- _Task item_:
For the material below, return exactly the lines starting at the one holding "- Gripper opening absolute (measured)" and ending at the one holding "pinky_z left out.", counting both as part of the range.

Top of Records shown

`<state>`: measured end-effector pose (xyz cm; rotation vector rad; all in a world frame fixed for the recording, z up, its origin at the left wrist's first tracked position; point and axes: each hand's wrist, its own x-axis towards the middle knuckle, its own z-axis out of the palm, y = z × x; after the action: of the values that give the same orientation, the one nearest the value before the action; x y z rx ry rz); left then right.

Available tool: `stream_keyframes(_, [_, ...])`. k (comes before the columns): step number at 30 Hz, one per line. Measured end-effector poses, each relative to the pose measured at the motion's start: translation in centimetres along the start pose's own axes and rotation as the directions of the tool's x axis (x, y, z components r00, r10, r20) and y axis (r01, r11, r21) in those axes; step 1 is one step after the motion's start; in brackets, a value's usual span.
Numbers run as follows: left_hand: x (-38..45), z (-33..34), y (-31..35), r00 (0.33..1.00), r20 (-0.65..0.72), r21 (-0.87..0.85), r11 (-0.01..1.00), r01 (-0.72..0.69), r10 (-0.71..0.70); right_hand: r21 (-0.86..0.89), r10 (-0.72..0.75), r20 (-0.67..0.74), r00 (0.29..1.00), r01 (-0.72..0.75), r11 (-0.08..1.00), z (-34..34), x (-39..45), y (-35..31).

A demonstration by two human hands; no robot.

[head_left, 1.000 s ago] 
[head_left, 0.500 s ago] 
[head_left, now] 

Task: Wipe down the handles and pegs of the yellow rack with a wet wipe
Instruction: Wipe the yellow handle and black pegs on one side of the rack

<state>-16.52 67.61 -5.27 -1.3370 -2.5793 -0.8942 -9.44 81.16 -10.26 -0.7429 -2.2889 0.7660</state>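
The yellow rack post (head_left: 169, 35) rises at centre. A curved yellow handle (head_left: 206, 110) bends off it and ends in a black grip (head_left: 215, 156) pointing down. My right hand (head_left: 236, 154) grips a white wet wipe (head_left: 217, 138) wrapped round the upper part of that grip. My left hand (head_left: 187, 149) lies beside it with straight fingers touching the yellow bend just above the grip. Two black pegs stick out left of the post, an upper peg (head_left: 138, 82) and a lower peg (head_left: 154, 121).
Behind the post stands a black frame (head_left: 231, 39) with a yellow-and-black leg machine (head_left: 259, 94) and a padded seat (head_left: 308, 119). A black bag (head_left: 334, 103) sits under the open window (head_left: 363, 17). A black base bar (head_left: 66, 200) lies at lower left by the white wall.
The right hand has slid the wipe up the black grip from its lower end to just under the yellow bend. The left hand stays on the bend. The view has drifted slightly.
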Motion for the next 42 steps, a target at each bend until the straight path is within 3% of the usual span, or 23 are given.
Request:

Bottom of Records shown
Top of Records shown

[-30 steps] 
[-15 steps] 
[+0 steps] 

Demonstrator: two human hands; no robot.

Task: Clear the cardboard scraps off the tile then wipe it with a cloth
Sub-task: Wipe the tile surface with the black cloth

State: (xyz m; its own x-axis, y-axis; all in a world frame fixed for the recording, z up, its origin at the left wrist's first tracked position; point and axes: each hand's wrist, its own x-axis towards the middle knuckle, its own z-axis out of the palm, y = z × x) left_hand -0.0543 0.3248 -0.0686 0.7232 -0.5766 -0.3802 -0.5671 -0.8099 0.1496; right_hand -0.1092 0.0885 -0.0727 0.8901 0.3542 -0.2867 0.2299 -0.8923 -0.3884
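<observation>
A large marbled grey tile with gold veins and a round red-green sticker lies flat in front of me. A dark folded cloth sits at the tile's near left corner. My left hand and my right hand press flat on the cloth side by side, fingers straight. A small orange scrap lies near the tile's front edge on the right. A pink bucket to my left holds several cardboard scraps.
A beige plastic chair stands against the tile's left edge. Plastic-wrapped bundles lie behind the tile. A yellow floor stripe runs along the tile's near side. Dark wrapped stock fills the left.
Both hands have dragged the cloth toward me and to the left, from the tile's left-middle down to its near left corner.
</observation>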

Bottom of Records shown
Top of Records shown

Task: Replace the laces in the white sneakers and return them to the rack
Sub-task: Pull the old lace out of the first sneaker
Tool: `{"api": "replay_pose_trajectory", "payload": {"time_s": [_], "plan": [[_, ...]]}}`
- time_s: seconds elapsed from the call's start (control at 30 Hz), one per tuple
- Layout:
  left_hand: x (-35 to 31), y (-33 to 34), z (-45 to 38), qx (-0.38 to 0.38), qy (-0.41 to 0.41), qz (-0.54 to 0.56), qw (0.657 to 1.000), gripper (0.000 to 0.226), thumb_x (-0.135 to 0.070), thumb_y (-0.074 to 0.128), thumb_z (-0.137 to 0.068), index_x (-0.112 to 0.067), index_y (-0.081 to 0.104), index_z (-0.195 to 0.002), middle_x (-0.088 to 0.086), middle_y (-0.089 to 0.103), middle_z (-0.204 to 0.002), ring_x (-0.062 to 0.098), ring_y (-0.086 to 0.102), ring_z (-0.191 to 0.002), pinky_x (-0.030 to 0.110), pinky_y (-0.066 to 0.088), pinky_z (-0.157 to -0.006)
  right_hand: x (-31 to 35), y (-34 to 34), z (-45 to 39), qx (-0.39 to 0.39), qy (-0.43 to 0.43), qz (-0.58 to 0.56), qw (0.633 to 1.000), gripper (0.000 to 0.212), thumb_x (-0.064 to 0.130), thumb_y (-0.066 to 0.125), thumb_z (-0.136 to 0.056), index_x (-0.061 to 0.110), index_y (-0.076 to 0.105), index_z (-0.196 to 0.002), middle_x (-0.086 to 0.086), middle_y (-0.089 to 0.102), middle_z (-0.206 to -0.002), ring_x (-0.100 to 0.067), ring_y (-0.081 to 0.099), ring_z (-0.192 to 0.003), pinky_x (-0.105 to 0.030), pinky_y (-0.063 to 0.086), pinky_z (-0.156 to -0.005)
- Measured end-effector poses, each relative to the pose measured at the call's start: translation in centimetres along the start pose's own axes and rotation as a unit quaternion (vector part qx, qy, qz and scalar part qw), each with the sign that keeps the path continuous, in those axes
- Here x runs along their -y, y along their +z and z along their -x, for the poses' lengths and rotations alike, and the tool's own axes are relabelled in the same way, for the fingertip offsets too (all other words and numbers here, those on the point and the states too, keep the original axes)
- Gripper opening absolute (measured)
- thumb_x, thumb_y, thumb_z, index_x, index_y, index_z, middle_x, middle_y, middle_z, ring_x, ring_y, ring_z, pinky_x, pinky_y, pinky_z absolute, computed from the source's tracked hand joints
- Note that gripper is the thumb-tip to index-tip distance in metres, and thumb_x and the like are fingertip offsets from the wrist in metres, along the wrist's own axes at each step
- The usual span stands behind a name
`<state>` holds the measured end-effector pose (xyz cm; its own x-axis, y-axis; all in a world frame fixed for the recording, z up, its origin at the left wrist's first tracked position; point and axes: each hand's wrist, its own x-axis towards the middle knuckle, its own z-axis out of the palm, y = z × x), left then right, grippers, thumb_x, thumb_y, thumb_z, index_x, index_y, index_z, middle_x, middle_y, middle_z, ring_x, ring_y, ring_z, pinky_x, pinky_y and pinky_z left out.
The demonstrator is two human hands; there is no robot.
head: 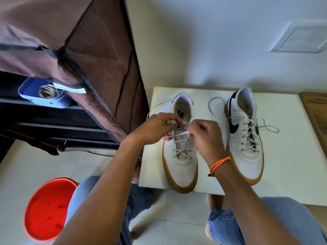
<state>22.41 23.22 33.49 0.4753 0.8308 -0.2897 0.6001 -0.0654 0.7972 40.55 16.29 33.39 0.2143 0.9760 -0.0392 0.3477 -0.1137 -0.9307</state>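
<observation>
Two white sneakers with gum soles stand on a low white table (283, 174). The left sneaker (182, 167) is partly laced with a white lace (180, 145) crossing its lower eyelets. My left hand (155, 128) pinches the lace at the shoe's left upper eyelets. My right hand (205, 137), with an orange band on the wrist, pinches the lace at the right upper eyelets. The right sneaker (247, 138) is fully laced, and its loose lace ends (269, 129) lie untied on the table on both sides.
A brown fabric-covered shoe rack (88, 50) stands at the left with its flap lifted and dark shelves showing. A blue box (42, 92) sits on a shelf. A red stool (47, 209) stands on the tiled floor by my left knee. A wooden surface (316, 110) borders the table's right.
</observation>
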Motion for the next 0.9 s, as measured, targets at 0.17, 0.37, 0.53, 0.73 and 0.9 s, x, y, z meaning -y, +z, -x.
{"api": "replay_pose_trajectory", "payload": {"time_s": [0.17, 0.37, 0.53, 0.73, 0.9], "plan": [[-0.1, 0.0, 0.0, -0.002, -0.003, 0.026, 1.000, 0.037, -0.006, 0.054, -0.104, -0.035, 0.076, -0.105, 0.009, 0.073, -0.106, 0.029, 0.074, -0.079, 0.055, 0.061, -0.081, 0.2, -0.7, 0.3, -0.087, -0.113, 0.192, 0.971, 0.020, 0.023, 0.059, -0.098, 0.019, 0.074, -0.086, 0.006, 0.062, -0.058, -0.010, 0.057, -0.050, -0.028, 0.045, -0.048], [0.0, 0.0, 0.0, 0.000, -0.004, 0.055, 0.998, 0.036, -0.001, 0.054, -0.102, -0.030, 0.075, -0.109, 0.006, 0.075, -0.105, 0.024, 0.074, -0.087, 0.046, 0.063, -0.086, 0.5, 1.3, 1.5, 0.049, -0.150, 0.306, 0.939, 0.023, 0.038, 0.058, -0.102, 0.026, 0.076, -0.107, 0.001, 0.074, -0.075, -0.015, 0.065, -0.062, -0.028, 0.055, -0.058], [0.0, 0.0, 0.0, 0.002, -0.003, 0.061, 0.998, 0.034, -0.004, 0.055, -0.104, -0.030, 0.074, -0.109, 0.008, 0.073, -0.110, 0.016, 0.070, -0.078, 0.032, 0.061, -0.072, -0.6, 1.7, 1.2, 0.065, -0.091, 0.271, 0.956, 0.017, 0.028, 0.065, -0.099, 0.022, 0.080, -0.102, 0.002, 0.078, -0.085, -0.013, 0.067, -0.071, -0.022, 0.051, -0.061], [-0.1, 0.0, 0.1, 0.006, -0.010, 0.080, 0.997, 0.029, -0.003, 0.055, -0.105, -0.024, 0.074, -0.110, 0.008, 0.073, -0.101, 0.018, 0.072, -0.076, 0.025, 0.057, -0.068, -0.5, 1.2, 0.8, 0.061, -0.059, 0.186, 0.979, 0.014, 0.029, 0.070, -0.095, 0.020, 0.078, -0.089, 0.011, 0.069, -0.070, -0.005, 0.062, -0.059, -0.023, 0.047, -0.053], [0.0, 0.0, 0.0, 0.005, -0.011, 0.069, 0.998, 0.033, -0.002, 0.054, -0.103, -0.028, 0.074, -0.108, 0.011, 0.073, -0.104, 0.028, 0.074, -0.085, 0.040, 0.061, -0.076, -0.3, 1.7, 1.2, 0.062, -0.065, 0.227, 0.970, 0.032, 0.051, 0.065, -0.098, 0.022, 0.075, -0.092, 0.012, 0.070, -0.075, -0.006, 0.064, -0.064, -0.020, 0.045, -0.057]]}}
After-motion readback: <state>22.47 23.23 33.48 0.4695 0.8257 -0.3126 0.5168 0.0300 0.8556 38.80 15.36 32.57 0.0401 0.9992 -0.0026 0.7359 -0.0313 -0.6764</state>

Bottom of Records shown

- _Solution_:
- Gripper opening absolute (measured)
- thumb_x, thumb_y, thumb_z, index_x, index_y, index_z, middle_x, middle_y, middle_z, ring_x, ring_y, ring_z, pinky_x, pinky_y, pinky_z absolute, computed from the source's tracked hand joints
- Note that gripper is the thumb-tip to index-tip distance in metres, and thumb_x and the like are fingertip offsets from the wrist in metres, along the wrist's own axes at each step
- The usual span stands behind a name
`<state>` holds the measured end-effector pose (xyz cm; its own x-axis, y-axis; all in a world frame fixed for the recording, z up, its origin at the left wrist's first tracked position; point and axes: each hand's wrist, its own x-axis towards the middle knuckle, its own z-axis out of the palm, y = z × x), left then right, grippers, thumb_x, thumb_y, thumb_z, index_x, index_y, index_z, middle_x, middle_y, middle_z, ring_x, ring_y, ring_z, pinky_x, pinky_y and pinky_z left out.

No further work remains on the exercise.